I am trying to write an XML parser for JMdict_e as downloadable here:
http://ftp.monash.edu.au/pub/nihongo/JMdict_e.gz (5.7 megabytes)
I already have an Expat-based parser for this file in C. As an
experiment, I tried to make a Go version of it.
When I try to run the program as follows, I get this error message:
error occurred XML syntax error on line 381: invalid character entity
&n;
The entity is defined in the file.
Here is the offending input:
----------
<entry>
<ent_seq>1000000</ent_seq>
<r_ele>
<reb>ヽ</reb>
</r_ele>
<r_ele>
<reb>くりかえし</reb>
</r_ele>
<sense>
<pos>&n;</pos> -------------------- line 381
<gloss>repetition mark in katakana</gloss>
</sense>
</entry>
----------
Here is the program:
-----------
package main
import (
"fmt"
"xml"
"os"
)
type Entry struct {
ent_seq string "chardata"
}
func main () {
jmdict_file := "/share/projects/j2e/dict/JMdict_e"

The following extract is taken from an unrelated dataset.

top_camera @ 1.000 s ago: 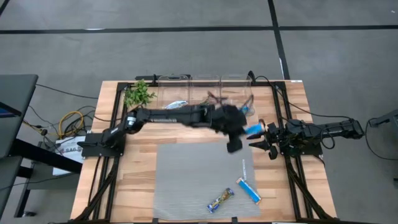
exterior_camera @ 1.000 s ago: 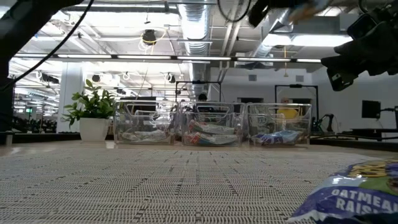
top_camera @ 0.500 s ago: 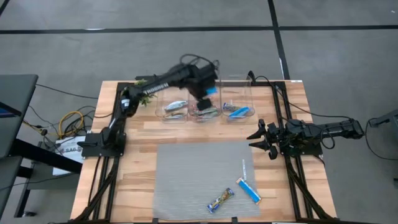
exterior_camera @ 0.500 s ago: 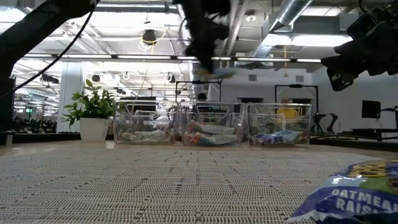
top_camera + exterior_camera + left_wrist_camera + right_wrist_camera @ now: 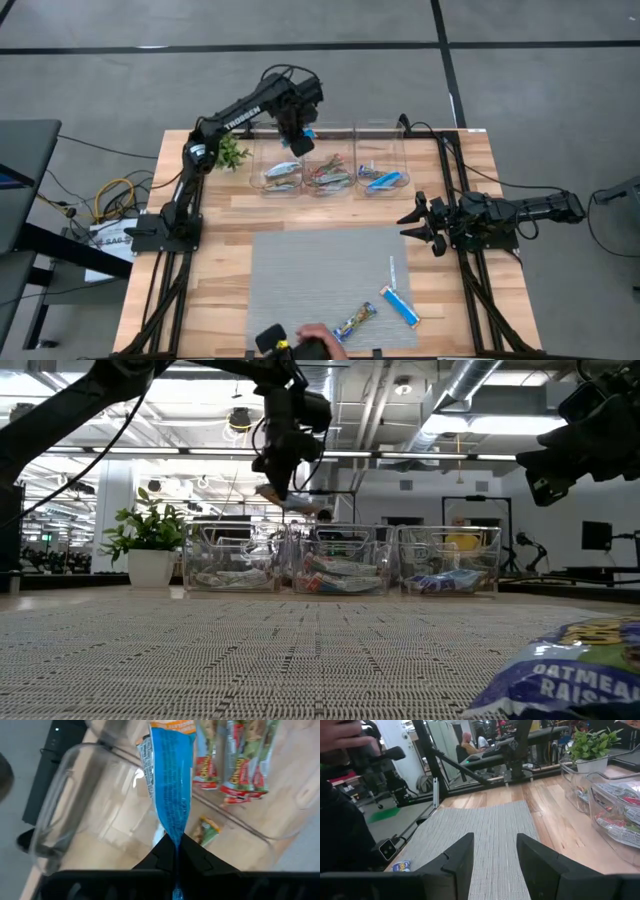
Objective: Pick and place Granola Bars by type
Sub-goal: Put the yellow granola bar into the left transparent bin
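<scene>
- High view: the left gripper, pinching a bright blue wrapped granola bar, hangs over the back rims of the left clear plastic bin and the middle clear plastic bin.
- Blue bars appear to lie in the right clear plastic bin, so I would carry it rightwards before releasing.
- Left wrist view alone shows the red-green wrapped bars beneath.
- Right gripper, fingers spread, waits beside the grey woven mat, where three bars remain.
</scene>
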You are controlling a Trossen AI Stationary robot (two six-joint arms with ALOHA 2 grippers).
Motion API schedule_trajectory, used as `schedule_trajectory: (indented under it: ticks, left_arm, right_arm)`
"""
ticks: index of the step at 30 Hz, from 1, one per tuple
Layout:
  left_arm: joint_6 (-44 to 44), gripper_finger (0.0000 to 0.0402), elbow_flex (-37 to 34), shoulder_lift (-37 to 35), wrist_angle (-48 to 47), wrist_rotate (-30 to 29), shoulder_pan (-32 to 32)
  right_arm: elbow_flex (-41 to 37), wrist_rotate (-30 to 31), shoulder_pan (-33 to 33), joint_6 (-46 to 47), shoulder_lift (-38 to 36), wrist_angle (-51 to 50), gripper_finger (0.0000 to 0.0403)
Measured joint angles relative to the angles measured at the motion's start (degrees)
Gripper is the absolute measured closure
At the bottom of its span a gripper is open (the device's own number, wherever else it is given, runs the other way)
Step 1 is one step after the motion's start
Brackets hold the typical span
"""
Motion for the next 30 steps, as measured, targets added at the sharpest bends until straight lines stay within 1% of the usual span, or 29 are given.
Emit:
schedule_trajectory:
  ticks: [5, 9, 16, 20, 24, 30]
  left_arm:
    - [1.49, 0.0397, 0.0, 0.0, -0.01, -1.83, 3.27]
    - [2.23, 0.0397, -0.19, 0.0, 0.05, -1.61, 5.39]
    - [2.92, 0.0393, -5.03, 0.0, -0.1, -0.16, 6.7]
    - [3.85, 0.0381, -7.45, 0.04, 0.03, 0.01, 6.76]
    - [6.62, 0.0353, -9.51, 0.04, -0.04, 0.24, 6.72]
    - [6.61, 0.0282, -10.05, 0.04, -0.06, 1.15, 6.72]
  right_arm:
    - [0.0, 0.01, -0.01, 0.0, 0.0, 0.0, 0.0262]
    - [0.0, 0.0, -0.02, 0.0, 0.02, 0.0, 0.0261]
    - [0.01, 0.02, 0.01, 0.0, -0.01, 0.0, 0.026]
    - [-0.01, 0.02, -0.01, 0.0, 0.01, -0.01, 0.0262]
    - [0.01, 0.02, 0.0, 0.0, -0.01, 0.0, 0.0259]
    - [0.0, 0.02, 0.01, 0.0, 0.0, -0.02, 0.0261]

src, err := os.Open (jmdict_file, os.O_RDONLY, 0)
defer src.Close ()
if err != nil {
return
}
var entry Entry
for {
err := xml.Unmarshal(src, & entry)
if err != nil {
fmt.Printf ("error occurred %s\n", err);
break
}
fmt.Printf ("%s\n", entry.ent_seq);
}
}
------------
Any suggestions about how to go about this?